• **Task to complete**: The answer is one number. Say how many lines in the entries below include the word "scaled".

• **Exercise material**:
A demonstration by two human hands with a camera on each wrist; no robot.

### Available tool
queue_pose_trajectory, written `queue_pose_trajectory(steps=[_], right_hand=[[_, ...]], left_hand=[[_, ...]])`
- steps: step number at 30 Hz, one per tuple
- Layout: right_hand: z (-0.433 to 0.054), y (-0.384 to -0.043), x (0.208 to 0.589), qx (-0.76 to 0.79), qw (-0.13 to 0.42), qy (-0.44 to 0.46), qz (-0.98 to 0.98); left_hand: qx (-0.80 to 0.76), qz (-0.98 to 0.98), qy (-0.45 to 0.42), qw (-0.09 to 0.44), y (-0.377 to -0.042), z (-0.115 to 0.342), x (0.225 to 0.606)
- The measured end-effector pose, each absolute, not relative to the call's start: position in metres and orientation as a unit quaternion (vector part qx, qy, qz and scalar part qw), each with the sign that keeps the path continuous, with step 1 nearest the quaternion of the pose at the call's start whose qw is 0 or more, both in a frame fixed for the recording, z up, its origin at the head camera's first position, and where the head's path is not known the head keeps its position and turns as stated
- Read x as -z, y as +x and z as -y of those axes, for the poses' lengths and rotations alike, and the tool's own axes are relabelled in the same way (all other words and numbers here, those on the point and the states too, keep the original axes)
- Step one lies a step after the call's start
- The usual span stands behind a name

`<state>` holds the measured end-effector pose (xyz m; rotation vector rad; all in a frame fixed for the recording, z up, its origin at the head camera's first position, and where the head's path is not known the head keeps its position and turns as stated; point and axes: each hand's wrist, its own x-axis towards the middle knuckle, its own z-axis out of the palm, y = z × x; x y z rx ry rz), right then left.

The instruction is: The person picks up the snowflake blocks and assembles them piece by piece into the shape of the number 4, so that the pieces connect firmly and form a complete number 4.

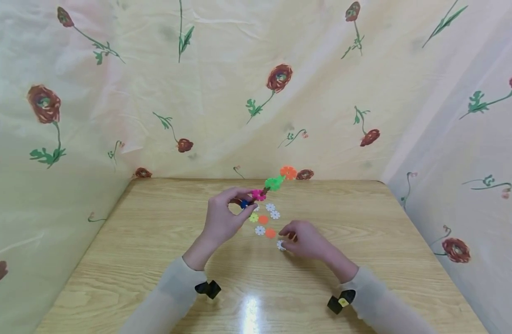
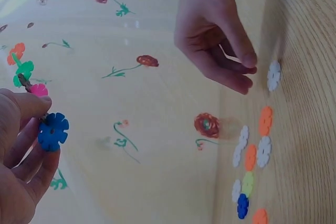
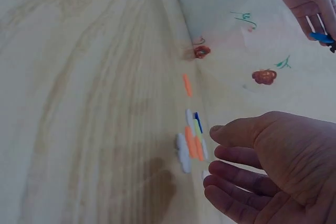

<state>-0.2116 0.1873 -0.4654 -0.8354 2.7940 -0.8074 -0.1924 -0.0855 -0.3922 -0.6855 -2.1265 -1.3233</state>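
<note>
My left hand (image 1: 223,217) grips a chain of linked notched plastic discs between thumb and fingers, above the table. The chain's blue disc (image 2: 53,131) sits at the fingertips; beyond it come brown pieces, a pink disc (image 1: 259,195), a green disc (image 1: 273,184) and an orange disc (image 1: 288,173) at the far end. My right hand (image 1: 307,240) hovers over the table with loosely bent fingers and nothing between them. Nearest to it is a white disc (image 2: 274,75) lying flat, apart from the fingers in the left wrist view.
Loose discs lie on the wooden table (image 1: 156,236) between the hands: orange (image 1: 270,233), white (image 1: 260,230), yellow (image 1: 253,217) and a dark blue one (image 2: 242,206), several in all. A flowered cloth (image 1: 222,93) hangs behind the table and at both sides.
</note>
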Motion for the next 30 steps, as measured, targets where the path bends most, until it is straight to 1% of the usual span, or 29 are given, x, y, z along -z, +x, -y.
queue_pose_trajectory(steps=[5,11,19,21,23,24,28,30], right_hand=[[-0.184,-0.211,0.476,0.235,0.050,-0.302,-0.923],[-0.180,-0.210,0.480,0.209,0.036,-0.299,-0.930],[-0.177,-0.211,0.472,0.232,0.072,-0.264,-0.933],[-0.177,-0.212,0.466,0.253,0.067,-0.262,-0.929],[-0.176,-0.213,0.457,0.283,0.038,-0.272,-0.919],[-0.175,-0.213,0.452,0.300,0.013,-0.281,-0.912],[-0.169,-0.213,0.431,0.389,-0.109,-0.324,-0.856],[-0.165,-0.212,0.423,0.430,-0.157,-0.343,-0.820]], left_hand=[[0.493,0.786,-0.257,0.272,-0.193,0.085,0.392],[0.495,0.782,-0.261,0.275,-0.193,0.084,0.392],[0.508,0.776,-0.264,0.264,-0.192,0.081,0.392],[0.506,0.777,-0.263,0.265,-0.192,0.080,0.391],[0.505,0.779,-0.261,0.266,-0.192,0.079,0.391],[0.506,0.778,-0.260,0.265,-0.191,0.078,0.391],[0.527,0.773,-0.252,0.247,-0.191,0.077,0.391],[0.544,0.767,-0.248,0.232,-0.191,0.077,0.391]])
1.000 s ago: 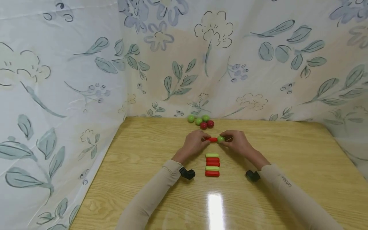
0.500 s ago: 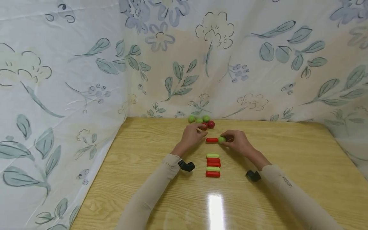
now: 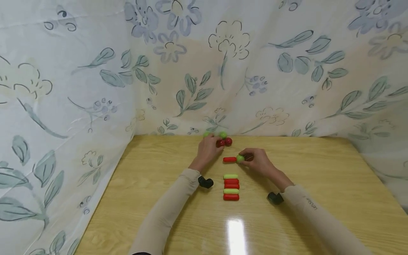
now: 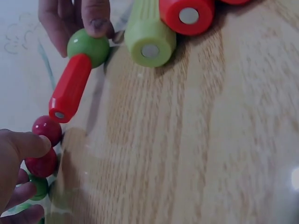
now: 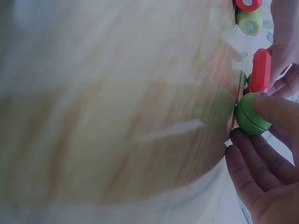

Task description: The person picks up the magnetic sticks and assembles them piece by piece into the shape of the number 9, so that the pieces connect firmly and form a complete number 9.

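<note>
My right hand (image 3: 256,161) pinches a green ball (image 5: 252,114) between thumb and fingers. A red magnetic stick (image 4: 70,88) with a metal disc in its free end is joined to that ball and points left. Farther back, my left hand (image 3: 207,150) has its thumb and a finger around a red ball (image 4: 41,162) in the small cluster. A second red ball (image 3: 228,141) is right beside it. Green balls (image 3: 223,135) sit behind, partly hidden by the left hand.
Nearer the person, several red sticks (image 3: 231,197) and yellow-green sticks (image 3: 231,176) lie side by side in a stack-like row on the wooden table (image 3: 153,198). A floral cloth (image 3: 191,71) hangs behind the table's back edge. Each wrist bears a black camera (image 3: 205,182).
My left hand has let go of the red stick and moved back to the red balls. My right hand keeps the green ball, with the red stick attached. The head view has shifted slightly.
</note>
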`<control>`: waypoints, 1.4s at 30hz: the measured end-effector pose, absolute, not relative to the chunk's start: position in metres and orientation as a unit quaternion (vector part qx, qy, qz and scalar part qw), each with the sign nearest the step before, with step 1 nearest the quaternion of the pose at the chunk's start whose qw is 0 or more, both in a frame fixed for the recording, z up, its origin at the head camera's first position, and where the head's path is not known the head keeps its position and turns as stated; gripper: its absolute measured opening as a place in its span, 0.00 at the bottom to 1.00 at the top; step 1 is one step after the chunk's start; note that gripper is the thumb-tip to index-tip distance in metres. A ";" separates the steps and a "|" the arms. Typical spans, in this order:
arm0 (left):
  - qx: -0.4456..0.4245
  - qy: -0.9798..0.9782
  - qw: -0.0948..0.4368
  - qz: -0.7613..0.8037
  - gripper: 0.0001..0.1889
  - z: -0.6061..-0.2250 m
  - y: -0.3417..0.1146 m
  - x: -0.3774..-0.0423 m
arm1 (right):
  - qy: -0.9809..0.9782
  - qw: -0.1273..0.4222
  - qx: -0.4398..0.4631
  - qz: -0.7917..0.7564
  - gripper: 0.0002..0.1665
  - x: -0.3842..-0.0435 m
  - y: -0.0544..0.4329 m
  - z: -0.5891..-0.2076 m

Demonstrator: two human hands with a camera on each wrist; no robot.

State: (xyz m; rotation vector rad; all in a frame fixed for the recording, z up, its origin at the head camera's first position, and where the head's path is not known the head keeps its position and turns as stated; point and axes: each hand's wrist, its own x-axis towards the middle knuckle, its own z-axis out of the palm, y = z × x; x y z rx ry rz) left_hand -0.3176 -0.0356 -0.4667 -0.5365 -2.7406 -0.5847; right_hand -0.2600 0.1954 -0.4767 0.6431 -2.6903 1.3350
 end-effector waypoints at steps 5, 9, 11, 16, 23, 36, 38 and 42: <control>-0.180 -0.954 0.155 -0.185 0.15 -0.469 -0.032 -0.318 | -0.878 0.029 0.205 0.431 0.14 -0.259 0.196 -0.476; -0.175 -0.957 0.152 -0.177 0.14 -0.471 -0.030 -0.319 | -0.879 0.031 0.206 0.429 0.14 -0.259 0.194 -0.477; -0.171 -0.959 0.147 -0.175 0.13 -0.472 -0.031 -0.319 | -0.881 0.030 0.205 0.426 0.13 -0.260 0.193 -0.478; -0.166 -0.959 0.135 -0.187 0.12 -0.473 -0.032 -0.317 | -0.882 0.026 0.201 0.425 0.13 -0.260 0.191 -0.478; -0.163 -0.943 0.108 -0.270 0.12 -0.476 -0.039 -0.307 | -0.880 0.034 0.210 0.425 0.13 -0.259 0.192 -0.475; -0.173 -0.883 0.026 -0.435 0.20 -0.478 -0.069 -0.287 | -0.885 0.029 0.197 0.420 0.14 -0.261 0.196 -0.476; -0.184 -0.881 0.016 -0.435 0.18 -0.477 -0.070 -0.284 | -0.886 0.028 0.193 0.419 0.14 -0.262 0.196 -0.475; -0.208 -0.883 0.006 -0.421 0.16 -0.475 -0.071 -0.278 | -0.887 0.025 0.190 0.420 0.14 -0.262 0.195 -0.474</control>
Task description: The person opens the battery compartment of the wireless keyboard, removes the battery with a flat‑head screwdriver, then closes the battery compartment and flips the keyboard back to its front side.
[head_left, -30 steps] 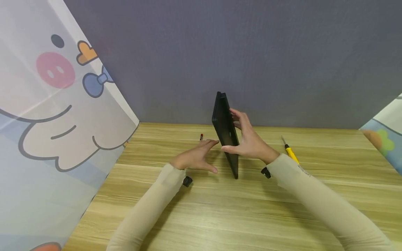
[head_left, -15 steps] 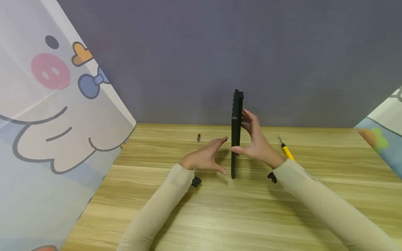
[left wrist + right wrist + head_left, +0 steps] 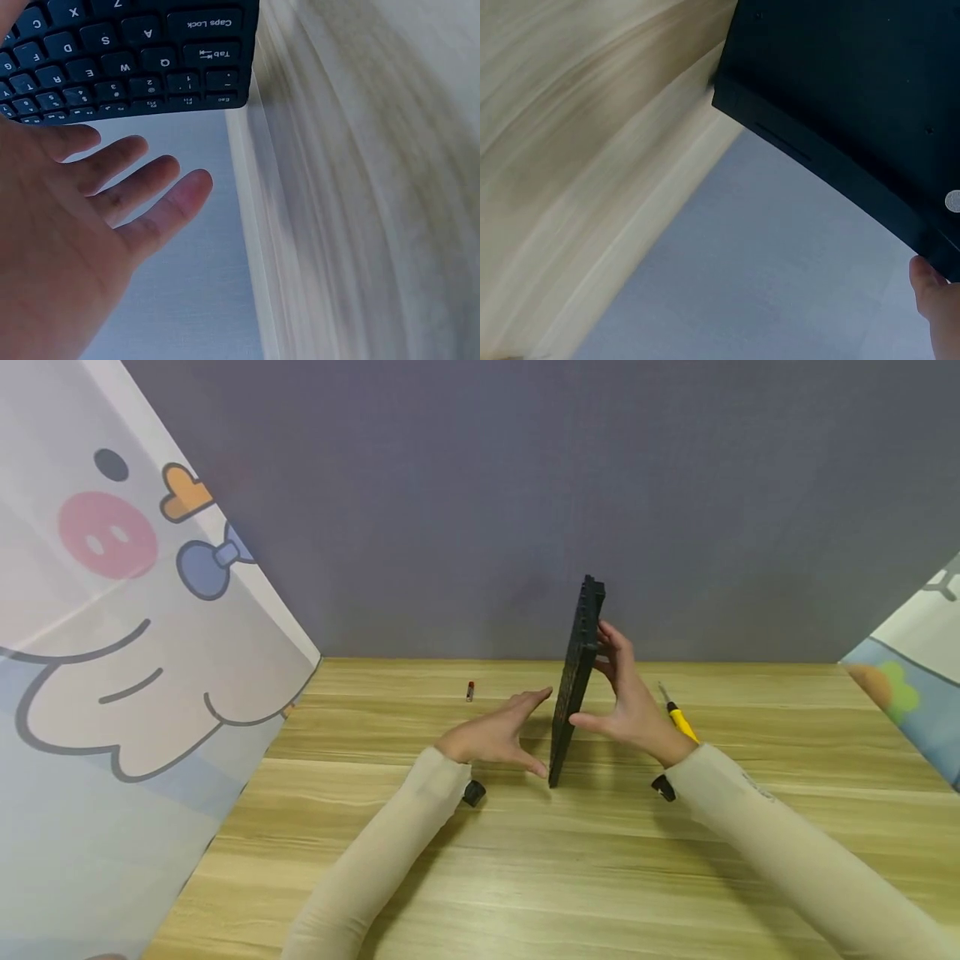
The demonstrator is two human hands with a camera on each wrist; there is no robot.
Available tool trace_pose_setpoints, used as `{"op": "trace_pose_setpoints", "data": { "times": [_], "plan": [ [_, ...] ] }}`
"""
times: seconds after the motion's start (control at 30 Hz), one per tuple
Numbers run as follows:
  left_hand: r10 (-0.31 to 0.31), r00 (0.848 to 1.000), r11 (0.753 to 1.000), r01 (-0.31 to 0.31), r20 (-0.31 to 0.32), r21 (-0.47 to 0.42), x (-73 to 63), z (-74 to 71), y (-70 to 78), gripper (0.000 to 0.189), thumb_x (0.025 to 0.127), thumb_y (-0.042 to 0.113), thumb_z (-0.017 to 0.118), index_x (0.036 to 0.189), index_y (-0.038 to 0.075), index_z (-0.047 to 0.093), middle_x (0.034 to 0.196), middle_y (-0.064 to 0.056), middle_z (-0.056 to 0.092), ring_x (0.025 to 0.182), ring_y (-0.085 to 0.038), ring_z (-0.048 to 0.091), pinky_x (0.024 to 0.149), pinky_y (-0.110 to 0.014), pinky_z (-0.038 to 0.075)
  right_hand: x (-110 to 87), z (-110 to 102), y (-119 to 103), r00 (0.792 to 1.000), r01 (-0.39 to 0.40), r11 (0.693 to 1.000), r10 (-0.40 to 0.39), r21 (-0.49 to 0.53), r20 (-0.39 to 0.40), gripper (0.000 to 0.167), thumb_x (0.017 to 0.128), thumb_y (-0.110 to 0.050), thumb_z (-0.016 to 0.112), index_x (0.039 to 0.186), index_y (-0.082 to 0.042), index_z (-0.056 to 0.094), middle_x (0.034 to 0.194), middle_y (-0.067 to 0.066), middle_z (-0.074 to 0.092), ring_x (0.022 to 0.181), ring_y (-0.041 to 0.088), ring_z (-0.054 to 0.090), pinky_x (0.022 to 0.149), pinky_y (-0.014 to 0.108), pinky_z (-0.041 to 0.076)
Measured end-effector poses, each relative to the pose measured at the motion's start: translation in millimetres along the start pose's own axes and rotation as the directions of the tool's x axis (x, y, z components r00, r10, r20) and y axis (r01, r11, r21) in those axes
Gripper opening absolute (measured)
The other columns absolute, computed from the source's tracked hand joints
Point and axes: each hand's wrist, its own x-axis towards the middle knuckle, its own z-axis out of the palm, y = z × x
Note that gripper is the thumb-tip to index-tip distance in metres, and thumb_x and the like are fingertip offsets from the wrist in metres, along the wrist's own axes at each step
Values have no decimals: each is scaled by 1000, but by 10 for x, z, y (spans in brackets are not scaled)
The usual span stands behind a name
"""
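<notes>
A black keyboard (image 3: 577, 677) stands on edge over the table, its top leaning right. My right hand (image 3: 637, 718) grips it at the right, thumb at the near side and fingers behind. In the left wrist view the key side of the keyboard (image 3: 120, 64) shows its printed keys. The dark underside of the keyboard (image 3: 847, 90) faces the right wrist camera, where only fingertips of the right hand (image 3: 936, 304) appear at its edge. My left hand (image 3: 495, 735) is spread just left of the keys, its fingers straight and holding nothing.
On the wooden table (image 3: 465, 860), a small red-tipped battery (image 3: 470, 692) lies behind the left hand. A yellow-handled screwdriver (image 3: 681, 720) lies right of the right hand, partly hidden by the wrist. A grey wall panel (image 3: 420, 527) rises at the back.
The keyboard has swung from leaning left, through upright, to leaning right, so its key side shows more. The right hand keeps its grip; both hands sit slightly farther right in view.
</notes>
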Motion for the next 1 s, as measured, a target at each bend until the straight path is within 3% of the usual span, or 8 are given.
{"op": "trace_pose_setpoints", "data": {
  "times": [0.3, 0.6, 0.83, 1.0],
  "plan": [
    [-12, 1000, 1000, 12, 19, -14, 59, 35, 11, 124, 64, 59, 78, 152, 29, -4, 157, 0, 2, 142, -21, 0, 109, -48, 19, 24, -192, -133, 999, -45, 999, 45, -29, -8, 112, 77, -45, 75, 147, 1, 0, 153, 20, 0, 140, 34, 8, 103, 62, 14],
    [4, 1000, 1000, -5, 22, 19, 109, 60, 25, 127, 62, 64, 76, 154, 20, 0, 157, -6, 5, 142, -23, 2, 109, -48, 18, 58, -337, -197, 1000, -8, 999, 8, -35, -16, 110, 79, -44, 74, 147, 1, 1, 151, 21, 4, 137, 36, 14, 106, 52, 15],
    [-9, 999, 1000, 9, 32, 5, 130, 67, 54, 127, 63, 61, 77, 153, 22, -2, 157, -5, 3, 142, -23, 1, 110, -48, 17, 25, -388, -210, 998, -53, 998, 53, -20, -21, 108, 78, -37, 77, 149, -2, 4, 152, 20, 4, 139, 34, 11, 104, 62, 9],
    [-13, 999, 1000, 13, 33, 8, 134, 63, 59, 126, 63, 61, 78, 152, 28, -5, 156, -1, 5, 142, -21, 2, 109, -46, 19, 16, -410, -224, 997, -71, 997, 70, -25, -17, 106, 78, -33, 78, 149, -4, 5, 153, 18, 6, 139, 33, 13, 102, 65, 13]
  ]
}}
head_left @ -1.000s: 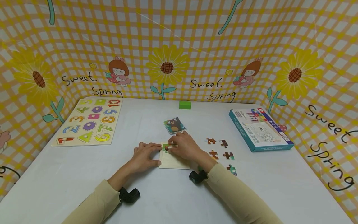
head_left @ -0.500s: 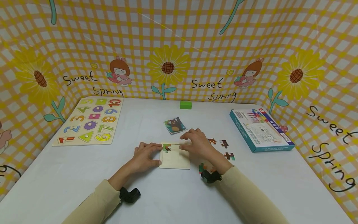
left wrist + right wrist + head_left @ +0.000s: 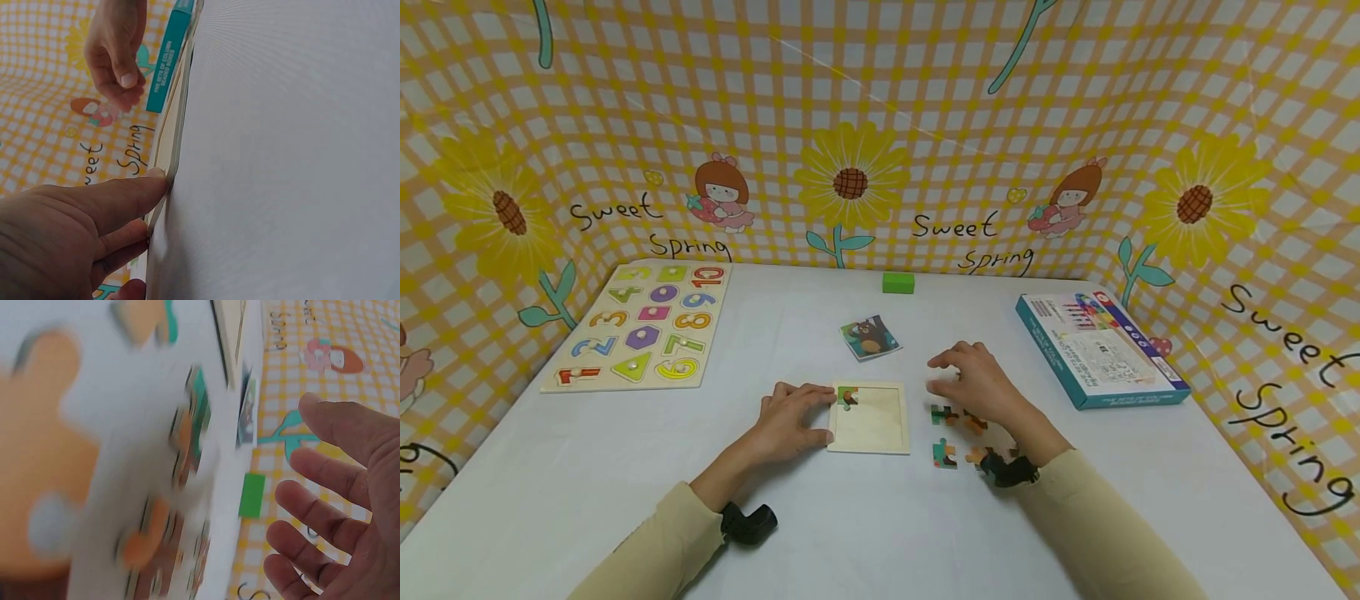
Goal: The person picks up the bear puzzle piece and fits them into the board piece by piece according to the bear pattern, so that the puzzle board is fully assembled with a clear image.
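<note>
A square wooden puzzle tray (image 3: 880, 427) lies on the table with one green-and-brown jigsaw piece (image 3: 847, 395) in its far left corner. My left hand (image 3: 785, 423) steadies the tray, thumb and fingers spread along its left edge. In the left wrist view the thumb (image 3: 134, 195) touches the tray's side. My right hand (image 3: 979, 385) is raised over the loose jigsaw pieces (image 3: 945, 455) right of the tray, holding nothing. Its fingers are spread in the right wrist view, above blurred orange and brown pieces (image 3: 37, 444). The hand and wrist camera hide some pieces in the head view.
Beyond the tray lies a bear picture card (image 3: 870, 337), with a green block (image 3: 898, 283) at the table's back edge. A number-and-shape board (image 3: 640, 329) sits at the left. A teal-sided box (image 3: 1101, 350) lies at the right.
My right hand has left the piece in the tray's corner and moved right over the loose pieces, uncovering the tray. My left hand stays at the tray's left edge.
</note>
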Demonstrator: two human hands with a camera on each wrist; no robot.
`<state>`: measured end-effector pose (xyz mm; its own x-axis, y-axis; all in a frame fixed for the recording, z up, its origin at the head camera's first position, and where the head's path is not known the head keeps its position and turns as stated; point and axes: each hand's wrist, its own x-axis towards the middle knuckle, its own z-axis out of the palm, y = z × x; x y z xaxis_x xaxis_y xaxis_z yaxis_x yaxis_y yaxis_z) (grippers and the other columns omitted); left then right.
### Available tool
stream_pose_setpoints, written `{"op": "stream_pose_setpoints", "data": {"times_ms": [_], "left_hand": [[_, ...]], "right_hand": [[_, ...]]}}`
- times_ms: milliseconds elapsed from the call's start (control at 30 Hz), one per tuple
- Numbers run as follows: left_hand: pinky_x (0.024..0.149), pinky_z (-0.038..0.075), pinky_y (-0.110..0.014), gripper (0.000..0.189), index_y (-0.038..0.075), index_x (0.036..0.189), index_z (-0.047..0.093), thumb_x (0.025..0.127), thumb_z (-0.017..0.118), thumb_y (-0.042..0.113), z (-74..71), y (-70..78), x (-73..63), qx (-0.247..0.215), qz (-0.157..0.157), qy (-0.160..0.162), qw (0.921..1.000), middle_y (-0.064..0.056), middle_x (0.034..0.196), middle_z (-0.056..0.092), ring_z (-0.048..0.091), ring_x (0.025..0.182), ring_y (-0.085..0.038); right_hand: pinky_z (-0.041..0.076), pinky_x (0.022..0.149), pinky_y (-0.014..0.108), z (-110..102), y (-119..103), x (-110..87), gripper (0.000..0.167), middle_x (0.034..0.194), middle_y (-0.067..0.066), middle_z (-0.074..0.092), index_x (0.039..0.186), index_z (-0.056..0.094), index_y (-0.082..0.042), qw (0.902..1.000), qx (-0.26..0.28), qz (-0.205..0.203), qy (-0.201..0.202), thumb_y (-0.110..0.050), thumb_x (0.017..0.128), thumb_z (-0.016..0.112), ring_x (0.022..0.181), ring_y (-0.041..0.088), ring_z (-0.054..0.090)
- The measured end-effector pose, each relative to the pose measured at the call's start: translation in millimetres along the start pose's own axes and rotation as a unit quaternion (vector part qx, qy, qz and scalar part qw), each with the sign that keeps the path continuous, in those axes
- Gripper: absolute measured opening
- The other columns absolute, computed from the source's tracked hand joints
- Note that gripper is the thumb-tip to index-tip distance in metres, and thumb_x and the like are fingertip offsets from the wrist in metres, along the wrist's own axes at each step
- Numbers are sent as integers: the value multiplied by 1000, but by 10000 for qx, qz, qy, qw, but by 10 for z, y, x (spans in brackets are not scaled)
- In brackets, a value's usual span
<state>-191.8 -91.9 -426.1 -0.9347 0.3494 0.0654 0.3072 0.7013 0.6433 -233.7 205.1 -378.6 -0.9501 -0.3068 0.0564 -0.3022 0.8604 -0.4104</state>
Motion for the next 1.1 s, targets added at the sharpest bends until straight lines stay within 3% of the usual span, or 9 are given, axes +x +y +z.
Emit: {"op": "stream_pose_setpoints", "data": {"times_ms": [300, 533, 1100], "left_hand": [[89, 25, -45, 53, 13, 126, 60, 76, 75, 21, 4, -5, 0, -17, 12, -18, 10000, 0, 138, 52, 37, 110, -24], [91, 24, -46, 52, 14, 125, 61, 76, 75, 21, 7, -11, -2, -27, 8, -13, 10000, 1, 138, 52, 37, 111, -25], [86, 25, -42, 52, 15, 125, 61, 76, 76, 23, 9, -9, 11, 8, -57, -29, 10000, 2, 138, 53, 37, 111, -24]], "right_hand": [[42, 82, 42, -69, 279, -26, 35, 114, 12, 59, 116, 66, -10, 9992, 131, 379, -73, -27, 85, 68, 105, 31, 45], [42, 83, 45, -91, 459, -23, 36, 113, 14, 59, 117, 65, -10, 9993, -18, 344, -152, -29, 86, 67, 104, 31, 46], [41, 83, 44, -97, 643, -11, 36, 116, 17, 57, 120, 63, -8, 9970, 14, 623, -460, -24, 88, 65, 105, 32, 44]]}}
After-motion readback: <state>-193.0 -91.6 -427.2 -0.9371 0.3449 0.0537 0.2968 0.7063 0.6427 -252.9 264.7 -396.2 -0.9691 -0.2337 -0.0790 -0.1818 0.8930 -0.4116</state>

• **Exercise result**: 2